Ada sebuah keluarga yang mempunyai  seorang oppug yang sudah sangat tua, ma demi adat maka keluarga itu sudah mempersiapkan “sigagat duhut (kerbau)” untuk acara adat oppung tersebut  (karena adat Toba). Tapi ternyata dia yang lebih dahulu meninggal dari pada oppungnya. Artinya kita tidak tahu kapan Yesus datang kedunia ini untuk yang kedua kali, tetapi juga kita tidak tahu kapan kita akan dipanggil oleh Bapa yang di sorga.

Kematian itu sejatinya: menakutkan, mengerikan, mendukakan. Bagi orang yang biasa/hidupnya lancer  hendaknya jangan ada kematian.

Tapi sebaliknya bagi sebagian orang ada yang mencari kematian:
·        Dua anak kandungnya ditenggelamkan dalam bak sampai mati---lalu dia bunuh diri
·        Ibu minum racun
·        Ibu membakar anaknya
Ini bagi orang-orang yang ada masalah.
Jadi jangat takut terhadap kematian, tetapi juga jangan cari mati, yang lebih penting bersip-siaplah senantiasa untuk menghadapi kematian---jangan ceroboh hari esok bukan untukmu, tapi pergunakanlah hari ini, hari yang telah diberikan Tuhan untuk mempersipkan dirimu dan jangan lupa mensyukuri hari kemarin.

Illustrasi:
ada suatu perjalanan liburan, sebuah keluarga pergi dengan mobil mereka menuju lokasi wisata, dan dengan jendela kaca yang diturunkan, mereka dapat menikmaai kehangatan matahari pagi yang cerah. Namun tiba-tiba seeokor lebah masuk ke dalam mobil itu dan berputar-putar di dalam mobil. Salah seorang anak perempan kecil di dalam mobil itu sangat alergi terhadap sengatan lebah, yang dapat mengancam jiwanya dalam beberapa jam saja jika disengat lebah.
“Aduh Ayah! Dia berteriak karena ketakutan, “Ini lebah, ia akan segera menyengat aku!” Sang ayah mencoba menghentikan mobil dan mencoba menangkap lebah itu. Lebah itu terbang tepat mengarah kepadanya dan tiba-tiba menghantam kaca depan mobil, saat itulah tepat sang Ayah menangkap lebah itu dengan kedua tangannya.
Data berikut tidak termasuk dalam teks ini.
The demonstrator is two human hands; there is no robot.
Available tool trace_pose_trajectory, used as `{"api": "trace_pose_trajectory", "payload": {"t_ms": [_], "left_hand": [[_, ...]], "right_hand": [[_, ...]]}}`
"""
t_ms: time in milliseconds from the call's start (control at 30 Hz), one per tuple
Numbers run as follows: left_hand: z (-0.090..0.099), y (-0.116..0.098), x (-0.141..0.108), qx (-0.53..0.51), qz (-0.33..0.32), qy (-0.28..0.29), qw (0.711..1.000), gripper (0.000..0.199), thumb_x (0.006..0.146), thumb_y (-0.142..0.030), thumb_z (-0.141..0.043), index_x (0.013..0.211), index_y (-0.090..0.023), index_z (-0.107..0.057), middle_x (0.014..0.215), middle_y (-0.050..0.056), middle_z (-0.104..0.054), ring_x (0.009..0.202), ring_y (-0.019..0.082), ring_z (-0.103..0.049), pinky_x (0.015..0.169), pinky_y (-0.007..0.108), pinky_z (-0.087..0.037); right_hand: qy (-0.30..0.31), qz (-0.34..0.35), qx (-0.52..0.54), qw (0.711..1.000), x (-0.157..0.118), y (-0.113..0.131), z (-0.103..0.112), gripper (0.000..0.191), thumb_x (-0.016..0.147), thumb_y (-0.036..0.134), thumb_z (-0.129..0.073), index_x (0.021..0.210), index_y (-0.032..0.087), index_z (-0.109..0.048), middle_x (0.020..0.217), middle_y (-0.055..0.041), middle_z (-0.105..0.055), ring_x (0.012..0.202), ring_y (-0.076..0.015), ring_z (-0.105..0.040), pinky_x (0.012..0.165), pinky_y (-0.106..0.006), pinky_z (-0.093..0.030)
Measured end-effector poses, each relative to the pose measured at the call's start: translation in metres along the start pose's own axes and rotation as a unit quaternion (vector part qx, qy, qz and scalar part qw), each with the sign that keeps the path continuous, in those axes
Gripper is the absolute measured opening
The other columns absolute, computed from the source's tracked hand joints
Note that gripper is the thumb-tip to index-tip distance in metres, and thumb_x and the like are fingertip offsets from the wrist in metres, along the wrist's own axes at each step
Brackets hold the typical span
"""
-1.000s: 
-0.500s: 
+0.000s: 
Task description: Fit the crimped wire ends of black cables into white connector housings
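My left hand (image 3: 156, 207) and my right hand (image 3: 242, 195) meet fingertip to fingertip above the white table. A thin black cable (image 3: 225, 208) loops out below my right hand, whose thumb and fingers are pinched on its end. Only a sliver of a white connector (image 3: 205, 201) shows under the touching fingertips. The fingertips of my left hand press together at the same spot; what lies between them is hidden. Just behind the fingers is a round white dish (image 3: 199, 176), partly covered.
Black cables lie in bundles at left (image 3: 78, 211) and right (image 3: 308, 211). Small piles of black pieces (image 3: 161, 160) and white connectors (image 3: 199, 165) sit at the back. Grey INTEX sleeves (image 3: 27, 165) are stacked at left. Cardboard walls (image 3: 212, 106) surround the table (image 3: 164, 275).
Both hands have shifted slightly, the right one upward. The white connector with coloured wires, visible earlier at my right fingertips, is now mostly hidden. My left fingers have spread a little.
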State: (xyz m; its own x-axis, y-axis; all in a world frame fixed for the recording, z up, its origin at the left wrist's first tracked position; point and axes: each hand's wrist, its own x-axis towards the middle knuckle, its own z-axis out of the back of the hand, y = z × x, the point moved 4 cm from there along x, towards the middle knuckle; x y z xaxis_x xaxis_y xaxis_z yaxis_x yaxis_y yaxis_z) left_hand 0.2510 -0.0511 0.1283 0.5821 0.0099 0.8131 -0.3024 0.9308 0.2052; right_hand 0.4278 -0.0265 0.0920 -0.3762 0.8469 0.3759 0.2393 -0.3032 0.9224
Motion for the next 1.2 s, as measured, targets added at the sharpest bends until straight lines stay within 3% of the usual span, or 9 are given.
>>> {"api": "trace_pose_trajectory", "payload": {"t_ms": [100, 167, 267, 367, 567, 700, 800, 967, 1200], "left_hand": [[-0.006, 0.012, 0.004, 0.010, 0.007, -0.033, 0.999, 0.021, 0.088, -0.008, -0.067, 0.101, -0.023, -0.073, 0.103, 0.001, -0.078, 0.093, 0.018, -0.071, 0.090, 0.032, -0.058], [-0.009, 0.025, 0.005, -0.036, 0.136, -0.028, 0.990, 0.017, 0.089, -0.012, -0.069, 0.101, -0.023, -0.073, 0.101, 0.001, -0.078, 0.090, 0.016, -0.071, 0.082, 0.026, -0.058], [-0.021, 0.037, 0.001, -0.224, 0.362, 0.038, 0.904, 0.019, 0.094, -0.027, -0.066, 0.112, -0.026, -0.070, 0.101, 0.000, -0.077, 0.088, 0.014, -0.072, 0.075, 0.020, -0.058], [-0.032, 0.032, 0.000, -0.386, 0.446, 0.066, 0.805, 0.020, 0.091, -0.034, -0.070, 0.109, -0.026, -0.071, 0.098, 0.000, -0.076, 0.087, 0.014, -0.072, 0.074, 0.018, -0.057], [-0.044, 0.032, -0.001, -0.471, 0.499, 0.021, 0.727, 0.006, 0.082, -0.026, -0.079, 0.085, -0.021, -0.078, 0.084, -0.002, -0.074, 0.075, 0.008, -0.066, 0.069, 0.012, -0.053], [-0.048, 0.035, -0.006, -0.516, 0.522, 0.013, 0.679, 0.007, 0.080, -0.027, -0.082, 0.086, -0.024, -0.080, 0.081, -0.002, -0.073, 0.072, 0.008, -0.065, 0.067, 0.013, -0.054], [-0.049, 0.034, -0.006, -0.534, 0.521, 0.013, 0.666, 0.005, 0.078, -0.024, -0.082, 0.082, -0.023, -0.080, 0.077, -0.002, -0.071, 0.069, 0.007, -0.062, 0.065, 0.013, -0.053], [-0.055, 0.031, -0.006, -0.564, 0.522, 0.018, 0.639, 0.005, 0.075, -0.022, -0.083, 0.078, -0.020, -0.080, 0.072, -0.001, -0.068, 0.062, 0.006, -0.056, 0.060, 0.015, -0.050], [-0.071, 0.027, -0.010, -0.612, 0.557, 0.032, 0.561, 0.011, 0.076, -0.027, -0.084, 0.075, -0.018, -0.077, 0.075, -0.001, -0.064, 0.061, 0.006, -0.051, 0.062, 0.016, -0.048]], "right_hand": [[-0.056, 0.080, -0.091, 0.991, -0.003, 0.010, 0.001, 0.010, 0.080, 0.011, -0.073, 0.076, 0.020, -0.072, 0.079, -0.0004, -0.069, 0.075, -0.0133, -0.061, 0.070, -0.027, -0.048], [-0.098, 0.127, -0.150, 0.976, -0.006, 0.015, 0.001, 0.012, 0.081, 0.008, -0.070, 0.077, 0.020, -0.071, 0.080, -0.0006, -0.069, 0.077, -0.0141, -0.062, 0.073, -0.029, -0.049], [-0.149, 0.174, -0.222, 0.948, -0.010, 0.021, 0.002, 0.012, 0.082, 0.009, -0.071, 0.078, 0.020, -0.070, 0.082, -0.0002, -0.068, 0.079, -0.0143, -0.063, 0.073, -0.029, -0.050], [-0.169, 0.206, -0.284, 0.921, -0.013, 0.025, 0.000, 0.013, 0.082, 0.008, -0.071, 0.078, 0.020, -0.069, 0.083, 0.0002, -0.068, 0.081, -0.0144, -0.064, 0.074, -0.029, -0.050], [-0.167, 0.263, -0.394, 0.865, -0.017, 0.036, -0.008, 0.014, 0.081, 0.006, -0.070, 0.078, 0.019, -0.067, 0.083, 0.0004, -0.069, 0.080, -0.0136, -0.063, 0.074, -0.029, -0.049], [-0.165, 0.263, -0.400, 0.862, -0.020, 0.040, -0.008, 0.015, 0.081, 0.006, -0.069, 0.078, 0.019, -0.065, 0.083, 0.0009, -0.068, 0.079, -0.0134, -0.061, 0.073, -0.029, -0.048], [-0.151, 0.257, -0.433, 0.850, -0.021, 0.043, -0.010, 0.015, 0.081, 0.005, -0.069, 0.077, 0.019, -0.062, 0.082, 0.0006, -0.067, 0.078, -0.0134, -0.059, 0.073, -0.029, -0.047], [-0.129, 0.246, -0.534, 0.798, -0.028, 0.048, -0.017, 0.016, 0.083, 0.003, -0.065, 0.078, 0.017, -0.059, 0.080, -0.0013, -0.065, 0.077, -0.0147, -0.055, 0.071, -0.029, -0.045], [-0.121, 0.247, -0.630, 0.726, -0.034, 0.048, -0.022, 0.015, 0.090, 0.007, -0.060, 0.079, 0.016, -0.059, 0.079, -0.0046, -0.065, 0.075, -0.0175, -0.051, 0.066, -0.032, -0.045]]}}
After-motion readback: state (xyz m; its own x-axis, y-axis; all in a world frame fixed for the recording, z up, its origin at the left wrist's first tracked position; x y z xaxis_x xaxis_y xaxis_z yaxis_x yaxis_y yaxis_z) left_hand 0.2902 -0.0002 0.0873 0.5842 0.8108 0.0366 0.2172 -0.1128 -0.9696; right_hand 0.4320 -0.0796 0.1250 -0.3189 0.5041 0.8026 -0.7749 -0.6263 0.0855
Pada saat menggenggam lebah itu, tangan sang ayah pun disengat lebah itu dan rasa cukup perih akibat sengatan lebah itu dirasakan oleh sang ayah.
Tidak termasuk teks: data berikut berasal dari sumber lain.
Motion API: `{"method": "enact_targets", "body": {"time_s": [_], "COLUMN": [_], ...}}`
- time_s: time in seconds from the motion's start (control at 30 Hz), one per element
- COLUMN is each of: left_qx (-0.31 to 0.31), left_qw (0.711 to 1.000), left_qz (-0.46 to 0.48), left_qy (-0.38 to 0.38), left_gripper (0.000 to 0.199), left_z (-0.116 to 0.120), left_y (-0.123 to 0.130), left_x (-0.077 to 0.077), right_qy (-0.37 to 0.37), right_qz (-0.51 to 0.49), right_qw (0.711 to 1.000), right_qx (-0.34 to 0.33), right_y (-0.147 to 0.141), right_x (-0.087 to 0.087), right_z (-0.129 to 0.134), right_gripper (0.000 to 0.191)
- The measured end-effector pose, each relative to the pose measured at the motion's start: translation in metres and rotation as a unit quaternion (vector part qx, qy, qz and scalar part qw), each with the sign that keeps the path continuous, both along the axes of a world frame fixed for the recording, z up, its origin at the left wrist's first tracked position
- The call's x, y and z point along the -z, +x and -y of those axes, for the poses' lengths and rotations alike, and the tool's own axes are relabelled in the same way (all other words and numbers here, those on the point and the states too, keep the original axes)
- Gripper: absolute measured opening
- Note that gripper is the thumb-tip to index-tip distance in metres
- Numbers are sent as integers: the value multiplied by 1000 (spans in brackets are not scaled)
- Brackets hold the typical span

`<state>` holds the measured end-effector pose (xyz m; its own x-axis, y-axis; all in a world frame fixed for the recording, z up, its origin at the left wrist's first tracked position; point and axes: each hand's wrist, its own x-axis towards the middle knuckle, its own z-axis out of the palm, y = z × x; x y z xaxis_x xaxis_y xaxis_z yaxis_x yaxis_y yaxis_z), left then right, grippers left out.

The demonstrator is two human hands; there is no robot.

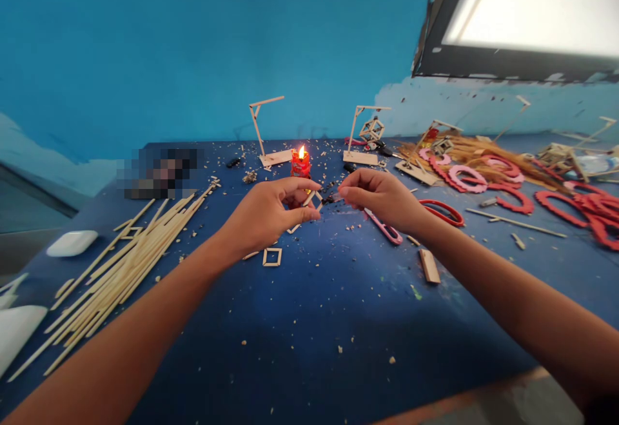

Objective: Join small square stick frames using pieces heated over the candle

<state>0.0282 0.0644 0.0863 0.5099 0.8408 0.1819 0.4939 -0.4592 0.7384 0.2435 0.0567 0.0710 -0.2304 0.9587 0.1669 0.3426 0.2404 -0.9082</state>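
My left hand (275,212) pinches a small square frame of wooden sticks (316,199) between thumb and fingers, tilted on its corner. Facing it, my right hand (374,194) is closed on a short translucent stick (337,197) whose dark tip meets or nearly meets the frame's right side. Just behind my left fingers burns a red candle (300,164). Another small stick square (272,257) lies flat on the blue table (290,328), nearer to me. Pink-handled scissors (387,228) rest below my right hand, partly hidden by it.
At left lies a bundle of thin wooden sticks (130,270) beside a white case (72,243). Small wooden stands (362,157) line the wall, one with a hanging stick cube (372,129). Red scalloped rings (565,209) pile up at right. A wood block (429,266) lies near my right forearm.
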Motion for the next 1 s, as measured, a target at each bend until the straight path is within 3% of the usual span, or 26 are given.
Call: {"method": "enact_targets", "body": {"time_s": [0.13, 0.57, 1.0], "left_qx": [-2, -5, -2], "left_qw": [1000, 1000, 1000], "left_qz": [-1, -8, -9], "left_qy": [5, 10, 14], "left_gripper": [40, 38, 39], "left_z": [1, 2, 1], "left_y": [0, 1, 0], "left_x": [-1, -2, -2], "right_qy": [-12, 8, -14], "right_qz": [-7, 32, 21], "right_qw": [999, 999, 999], "right_qx": [-35, 11, -24], "right_y": [-1, -3, -4], "right_x": [-1, -6, -9], "right_z": [0, 0, 0], "right_gripper": [16, 16, 16]}}
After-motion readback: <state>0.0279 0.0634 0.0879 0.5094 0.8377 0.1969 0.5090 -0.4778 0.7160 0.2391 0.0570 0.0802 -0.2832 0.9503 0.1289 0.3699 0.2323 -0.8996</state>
Kemudian sang ayah melepaskan lagi lebah itu dari tangannya. Namun ternyata lebah itu masuk lagi  ke dalam mobil. Anak perempuan itu seketika kembali panik dan berteriak “Ayah! Lebah itu akan menyengat saya lagi lagi! Dengan tenang sang ayah menjawab “Tidak sayang, dia tidak akan menyengatmu lagi. Lihat tangan ayah.” Sengat lebah itu tertancap di tangan sang ayah.
Refleksi:
Di dalam kitab 1 Korintus 15:55-57 Paulus menuliskan: “Hai maut di manakah kemenanganmu? Hai maut, di manakah sengatmu?” Sengat maut ialah dosa dan kuasa dosa ialah hukum Taurat. Tetapi syukur kepada Allah, yang telah memberikan kepada kita kemenangan oleh Yesus Kristus, Tuhan kita.” Ketika Yesus disalibkan, disana Ia mempersembahkan diri-Nya untuk mati bagi dosa-dosa manusia, ketika Ia menampakkan diri kepada murid-murid-Nya, Ia menunjukkan kedua belah tangan-Nya yang berlubang bekas tusukan paku salib. Sengat maut/ dosa sudah dicabut oleh kematian Yesus Kristus, dan setiap orang yang percaya pada-Nya telah dibebaskan dari sengat maut dan dari kuasa dosa.